What do I do when I am specifically asked for my most recent supervisor as a reference? Is it OK to list colleagues or subordinates? This was my first management job, and some of the jobs I am applying for are leadership roles, so a reference from this most recent job would be relevant.

A: Before we get into references, let's consider which looks more damning on your résumé: a gap in your work history or a job that ends abruptly.

Arguments for omitting the job from your résumé altogether: First, it lasted less than a year. Second, even though you were in a management position, the circumstances of your departure don't paint a picture of reliable leadership. If an interviewer contacts that supervisor for a reference, the best you can hope for is that she'll just confirm the dates you worked there. You can list former colleagues or the HR department, of course, but failing to list a supervisor when specifically requested suggests (correctly, in this case) that you are dodging.

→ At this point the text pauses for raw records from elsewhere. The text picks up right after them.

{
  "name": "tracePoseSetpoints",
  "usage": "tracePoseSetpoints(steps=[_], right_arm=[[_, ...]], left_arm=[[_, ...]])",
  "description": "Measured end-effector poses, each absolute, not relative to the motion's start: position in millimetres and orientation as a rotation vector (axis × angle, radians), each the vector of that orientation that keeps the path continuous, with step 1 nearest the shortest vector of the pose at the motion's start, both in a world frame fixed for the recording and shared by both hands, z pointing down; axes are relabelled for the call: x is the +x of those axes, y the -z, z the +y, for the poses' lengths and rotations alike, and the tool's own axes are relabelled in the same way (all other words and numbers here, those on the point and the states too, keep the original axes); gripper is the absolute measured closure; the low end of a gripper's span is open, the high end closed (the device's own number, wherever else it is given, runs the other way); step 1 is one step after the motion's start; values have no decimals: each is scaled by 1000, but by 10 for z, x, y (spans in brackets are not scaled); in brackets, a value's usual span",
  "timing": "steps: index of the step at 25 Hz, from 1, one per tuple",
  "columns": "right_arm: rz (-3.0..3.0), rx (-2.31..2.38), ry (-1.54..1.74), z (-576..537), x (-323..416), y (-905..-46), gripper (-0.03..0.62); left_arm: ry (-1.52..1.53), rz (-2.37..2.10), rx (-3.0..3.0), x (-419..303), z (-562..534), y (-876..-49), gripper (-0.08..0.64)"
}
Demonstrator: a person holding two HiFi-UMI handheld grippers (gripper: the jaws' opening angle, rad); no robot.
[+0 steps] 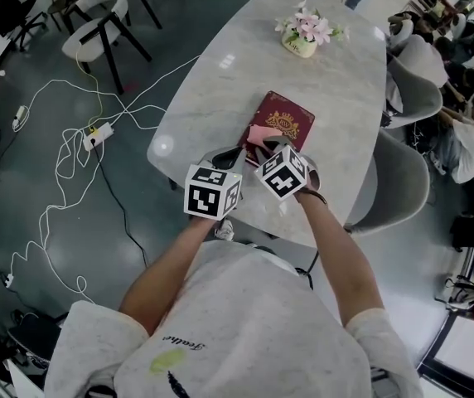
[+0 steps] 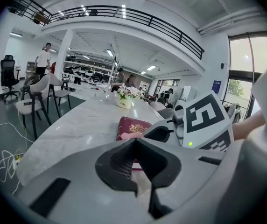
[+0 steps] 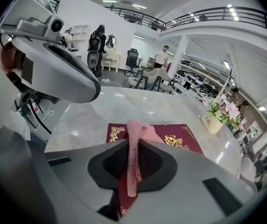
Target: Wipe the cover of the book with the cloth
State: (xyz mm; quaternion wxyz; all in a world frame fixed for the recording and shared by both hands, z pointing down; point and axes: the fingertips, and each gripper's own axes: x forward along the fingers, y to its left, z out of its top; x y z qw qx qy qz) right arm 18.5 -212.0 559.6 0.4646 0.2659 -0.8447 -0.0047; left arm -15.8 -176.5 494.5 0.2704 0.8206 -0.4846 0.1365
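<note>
A dark red book (image 1: 285,120) with a gold emblem lies flat on the marble table (image 1: 220,81). My right gripper (image 3: 133,143) is shut on a pink cloth (image 3: 132,164), which hangs over the near end of the book (image 3: 182,141). In the head view the cloth (image 1: 258,138) sits at the book's near edge, under the right gripper (image 1: 273,146). My left gripper (image 1: 227,157) hovers just left of it, over the table's near edge. The left gripper (image 2: 135,142) is shut with nothing in it. Beyond its jaws lie the book (image 2: 134,124) and cloth (image 2: 132,135).
A white pot of pink flowers (image 1: 302,34) stands on the table beyond the book. Grey chairs (image 1: 399,185) line the table's right side, where people sit. White cables and a power strip (image 1: 98,134) lie on the floor to the left.
</note>
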Motion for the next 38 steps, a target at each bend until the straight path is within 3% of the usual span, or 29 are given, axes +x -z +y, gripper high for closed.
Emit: tracePoseSetpoints(steps=[22, 38], right_arm=[[-2204, 505, 99, -1589, 75, -5310, 574], [-2150, 690, 253, -2794, 111, -4719, 574]], left_arm=[[-398, -1446, 2128, -158, -1353, -4834, 552], [-402, -1373, 2196, -414, -2023, -4904, 552]])
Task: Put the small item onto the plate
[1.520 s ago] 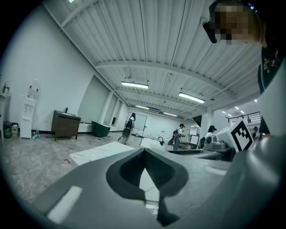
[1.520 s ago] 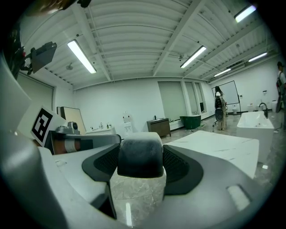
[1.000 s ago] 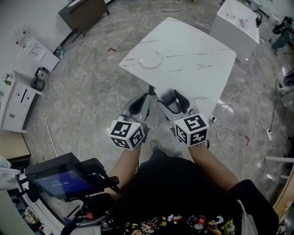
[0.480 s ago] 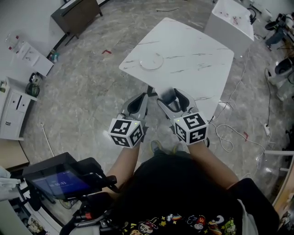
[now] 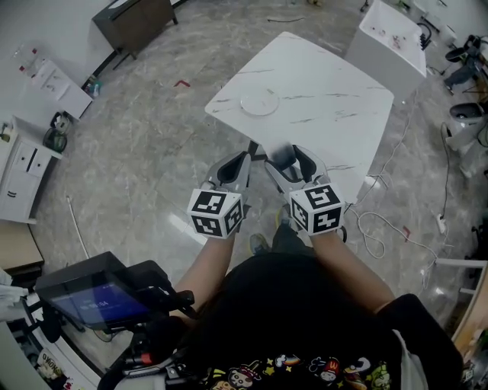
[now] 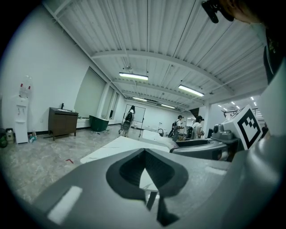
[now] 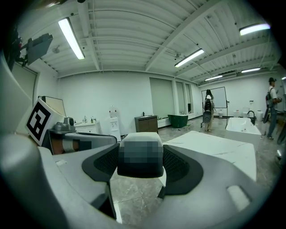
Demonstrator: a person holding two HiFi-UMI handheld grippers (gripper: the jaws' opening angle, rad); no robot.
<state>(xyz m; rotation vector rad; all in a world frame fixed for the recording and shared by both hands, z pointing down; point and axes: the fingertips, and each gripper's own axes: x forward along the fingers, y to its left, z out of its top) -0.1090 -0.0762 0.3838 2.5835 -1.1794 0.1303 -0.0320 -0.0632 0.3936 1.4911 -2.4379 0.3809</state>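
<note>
Jaws, right: we see the right gripper (image 7: 140, 159) clenched on a small grey rounded item with a pale top (image 7: 139, 137), its dark pads pressed against both sides.
Jaws, left: we see the left gripper (image 6: 144, 152) closed tip to tip and empty, with a diamond-shaped gap between its dark pads.
Item: it is held off the surface in the right jaws, by the near corner of the worktop and well apart from the plate.
Plate: a white round plate (image 5: 260, 102) lies flat near the worktop's left edge.
Worktop: a white square marble-veined worktop (image 5: 328, 84) with thin dark streaks is set cornerwise to us.
Grippers: we hold the two side by side and close together, with their marker cubes turned toward us.
Floor: a glossy grey marbled stone floor (image 5: 152, 145) surrounds the worktop, and white cables (image 5: 375, 228) loop over it to the right.
Walls: a dark brown low cabinet (image 5: 139, 18) stands against the white wall at far left, with a white water dispenser (image 6: 21, 117) further along it.
Far side: a white boxy counter (image 5: 390, 39) sits beyond the worktop's right corner, and a green tub (image 7: 178, 120) stands deeper in the room.
Ceiling: it is ribbed and white, with long strip lights (image 6: 133, 76).
People: a few stand far off (image 6: 179, 126), too small for us to make out more.
Near us: a dark device with a blue-lit screen (image 5: 95, 301) sits at lower left.
</note>
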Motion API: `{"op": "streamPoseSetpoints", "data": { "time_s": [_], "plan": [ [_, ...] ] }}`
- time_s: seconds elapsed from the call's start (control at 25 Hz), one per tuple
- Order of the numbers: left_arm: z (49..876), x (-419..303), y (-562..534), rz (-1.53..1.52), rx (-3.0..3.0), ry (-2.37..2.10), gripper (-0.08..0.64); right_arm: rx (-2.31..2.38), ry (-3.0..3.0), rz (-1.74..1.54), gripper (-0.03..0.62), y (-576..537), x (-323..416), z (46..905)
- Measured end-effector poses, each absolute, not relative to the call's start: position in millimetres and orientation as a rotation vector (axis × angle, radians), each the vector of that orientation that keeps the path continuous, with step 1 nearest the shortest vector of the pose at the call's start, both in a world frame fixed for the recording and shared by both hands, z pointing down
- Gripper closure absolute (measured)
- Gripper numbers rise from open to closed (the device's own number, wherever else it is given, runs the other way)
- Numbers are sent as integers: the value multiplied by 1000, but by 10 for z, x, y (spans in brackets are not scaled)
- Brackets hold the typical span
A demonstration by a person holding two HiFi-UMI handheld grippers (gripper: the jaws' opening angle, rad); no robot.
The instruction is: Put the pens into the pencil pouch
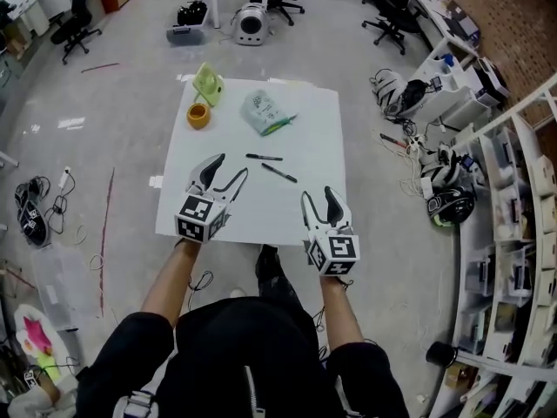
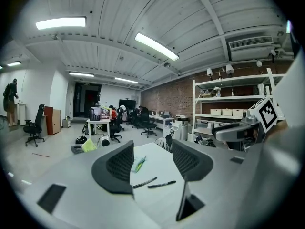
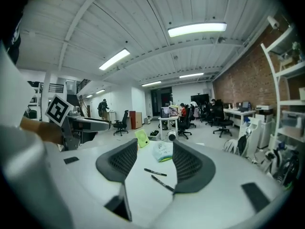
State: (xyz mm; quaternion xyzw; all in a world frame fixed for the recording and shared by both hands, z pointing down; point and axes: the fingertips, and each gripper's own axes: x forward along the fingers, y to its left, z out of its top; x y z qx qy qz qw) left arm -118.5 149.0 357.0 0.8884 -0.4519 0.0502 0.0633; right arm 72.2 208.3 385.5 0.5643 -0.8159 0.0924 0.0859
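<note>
Pens lie loose on the white surface (image 1: 313, 129), two of them, both black, and neither gripper touches them.

Left gripper (image 1: 231, 165): jaws apart with nothing between them, held over the near left part of the surface. In the left gripper view the bare surface shows through the gap, and both pens lie just ahead of the jaw tips.

Right gripper (image 1: 318, 193): jaws also spread and empty, at the near right edge of the surface. It is level with the left gripper and well apart from it.

First pen (image 1: 264, 158) lies ahead of the left gripper's tips, roughly crosswise to the person. Second pen (image 1: 279, 173) lies just beside the first on the side toward the right gripper, at a slant. It is the closer of the two to the right gripper. The two pens are close together but apart.

Pencil pouch (image 1: 266, 112) is white with green and lies flat beyond the pens, farther from both grippers — in the right gripper view it sits straight ahead between the jaws. I cannot tell whether it is open.

Beyond the left gripper, near the far left corner of the surface, are a small orange round object (image 1: 198, 116) and a yellow-green object (image 1: 208, 84).
</note>
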Motion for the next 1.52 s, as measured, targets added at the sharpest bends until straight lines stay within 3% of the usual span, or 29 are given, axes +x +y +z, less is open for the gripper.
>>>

Arguments for including the job: It fills the gap, it shows a career path of increasing responsibility, and it would not be untruthful to say that you left the job because of the pandemic. I don't know what your personal situation was, but presumably you could have powered through at work if covid-induced changes to your workplace and the world in general hadn't tilted the floor under you. I'm sure you're not the only employee for whom covid became the final straw on top of the already staggering burden of daily life.

If you decide to include the job, you have some work to do preparing answers for the inevitable questions your work history will raise. Therapy can help you make sense of what you did and what you've learned, plus help you develop healthiercoping mechanisms for the future. While some toxic situations may justify cutting ties without explanation, “ghosting” in the employment context has become all too common in recent years, on the employer and employee sides of the job market. And as you're realizing, when employers have the upper hand, you want to keep as many bridges whole as you can.

You might even gain the perspective to contact the boss you ghosted just to say, “I'm sorry I left you high and dry. A combination of issues from the pandemic and my personal life left me overwhelmed and unable to cope. I am seeking help for those issues, but I wanted to let you know that I regret how I left.” Your former boss may well be mad, and you can't change that, but an apology is still the right way to go. And while you should make no mention of needing a reference — that ship has sailed, caught fire and sunk — the tone of your boss's response may indicate whether including that job on your résumé offers more potential risk, or benefit.

In the meantime, light a candle and call on the powers of Google to track down the owner of that former company that shuttered. Unless the owner is in a federal witness protection program, there should be bread crumbs online that you can follow to get back in touch and secure a solid reference.